AN organisation has issued a warning ahead of bonfire night (Sunday, November 5) - reminding of the harm fireworks can cause to livestock, wildlife, pets and the environment. 

The Countryside Alliance has received a number of emails from concerned members, and is urging the public to 'show consideration' to animals when planning to set off fireworks. 

A spokesperson for the organisation said: "Studies have found that 80% of horses become anxious or very anxious during firework displays, which commonly leads to running. Petrified horses do not only pose a risk to themselves – they may accidentally hurt their handlers and bystanders when bolting.

"Dogs often experience extreme discomfort and anxiety from fireworks, predominantly due to their hearing capacity being up to 60,000hz – three times the capacity of humans.

"This severe psychological distress produces similar responses in dogs to post-traumatic stress in humans, which can cause aggressiveness and contribute to health conditions.

"Even birds are harmed by fireworks. Many wild birds become disoriented and lost, causing them to crash into buildings, fall by the thousands into communities, or fly too far out to sea. Chickens often huddle together in their panic, which may cause them to smother one another to death.

"The past year alone saw numerous cases of horses being killed and injured due to firework displays.

"One horse ran blindly into a fence, sustaining such serious injuries that it was euthanised to alleviate greater suffering. Another horse died after being unable to stand due to the distress caused by fireworks. In other cases, anxious horses severly injured themselves by crashing into objects and developed fatal intestinal conditions caused by stress, even when sedated during the firework displays."

In Leicerstershire, Nicola Housley petitioned against fireworks announced to be held on bonfire night after a local football club began selling tickets to an unprecedented fireworks night at a sports ground, despite the venue being surrounded by fields with over forty horses, and near to fields with over four hundred horses.

After an online petition and protest from the community, the organisers cancelled the display. 

Sabina Roberts, from the Countryside Alliance, added: “This incident is neither isolated nor unavoidable; haphazard firework displays in rural areas recurringly disregard the welfare of animals and cause misery.

"Sensible and simple measures, such as consulting local communities well in advance of proposed displays and using low-noise fireworks, would make a tangible difference for animals.
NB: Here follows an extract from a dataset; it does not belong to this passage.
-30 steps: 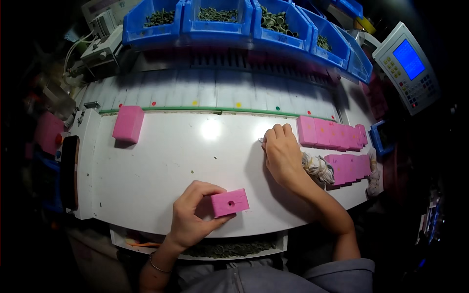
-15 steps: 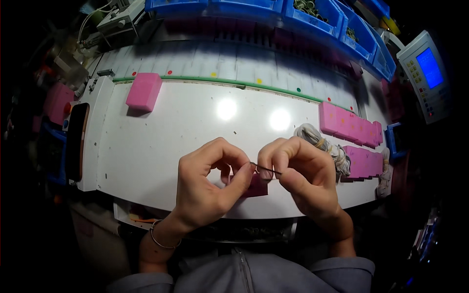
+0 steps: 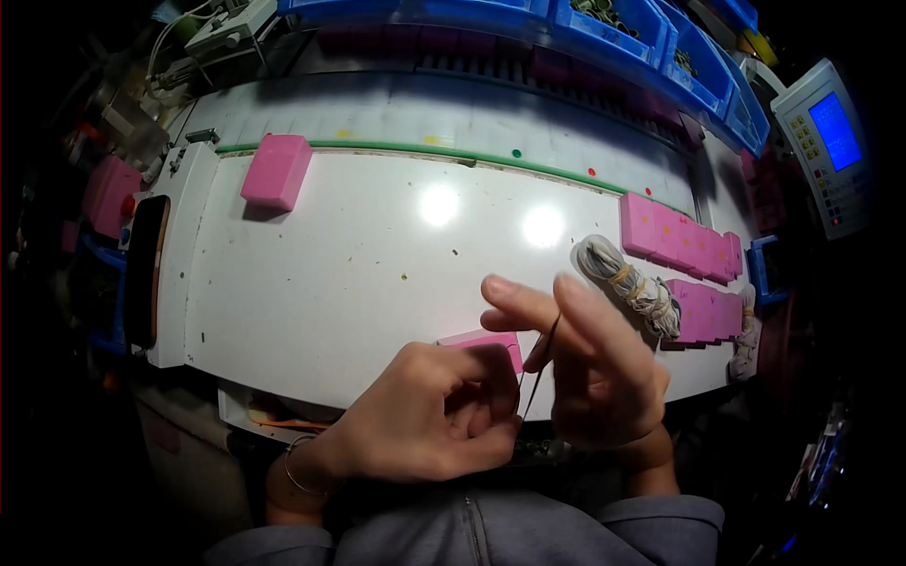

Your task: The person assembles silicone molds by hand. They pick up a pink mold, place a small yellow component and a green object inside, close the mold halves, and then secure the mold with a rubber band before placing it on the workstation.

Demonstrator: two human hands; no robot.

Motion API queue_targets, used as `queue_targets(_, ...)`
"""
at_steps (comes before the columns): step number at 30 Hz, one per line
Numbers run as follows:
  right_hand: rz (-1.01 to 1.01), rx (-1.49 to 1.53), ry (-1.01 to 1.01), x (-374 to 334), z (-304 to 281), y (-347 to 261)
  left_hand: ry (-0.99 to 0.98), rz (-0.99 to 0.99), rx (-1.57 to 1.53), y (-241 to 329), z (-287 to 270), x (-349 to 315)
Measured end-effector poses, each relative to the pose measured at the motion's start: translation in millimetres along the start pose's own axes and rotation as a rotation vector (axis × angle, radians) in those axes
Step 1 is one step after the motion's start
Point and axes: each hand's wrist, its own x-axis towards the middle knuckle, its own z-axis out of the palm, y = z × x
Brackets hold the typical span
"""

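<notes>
My left hand is closed, thumb and fingertips pinched on the lower end of a thin dark strand. The strand slants up to my right hand, where it passes between the fingers. Two fingers of that hand stretch out, blurred by motion, while the others curl. Whether the strand is thread, wire or a loop is too fine to tell. Just behind my left hand a small pink block lies on the white worktop, partly hidden by the fingers.
A pink block stands at the far left. To the right lie a bundle of grey-white cords and rows of pink blocks. A pale belt runs behind a green strip. Blue bins hang above it; a phone lies left.
My hands have turned and the strand has swung from nearly level to steep. The right fingers have stretched out. More of the small pink block shows. The belt's coloured dots have shifted left.
</notes>
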Motion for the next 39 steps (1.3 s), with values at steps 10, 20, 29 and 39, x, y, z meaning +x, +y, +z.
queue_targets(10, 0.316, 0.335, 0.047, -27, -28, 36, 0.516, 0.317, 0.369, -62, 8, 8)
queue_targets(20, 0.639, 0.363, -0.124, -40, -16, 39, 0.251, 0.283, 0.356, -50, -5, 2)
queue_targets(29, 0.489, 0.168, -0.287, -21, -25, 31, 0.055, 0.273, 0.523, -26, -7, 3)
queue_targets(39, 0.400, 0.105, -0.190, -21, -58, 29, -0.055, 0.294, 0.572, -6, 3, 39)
Ultimately, this is about using common sense.”

Animal welfare organisations have offered the following advice to prepare for bonfire night: 

  • Horse owners are encouraged to be with their horses during scheduled display times and keep to routines, leave stable lights and music on to lessen the effect of sudden flashes and noise, and ensure wherever their horses spend the night are safe and secure, including by checking for protruding nails in stables and broken rails, barbed wire, and objects that could injure the horse in fields.
  • Dog owners should create a sense of familiarity by distracting their dogs with TV or music that the dog has heard before, behave as normal to send positive signals, reward calm behaviour with dog treats or playing, and keep their dogs at home during firework displays, even if their dogs don’t show visible signs of stress.
  • Organisers of firework displays should clearly advertise events to local communities and farms well in advance so they can prepare to settle their animals, direct displays away from known fields or buildings with livestock in them, and consider using low noise fireworks which create a visual effect but are quieter. This advice rings true for individuals planning to set off fireworks at their own premises. However, members of the public should consider attending organised events rather than creating their own displays, particularly if presiding in an area with known farms and livestock.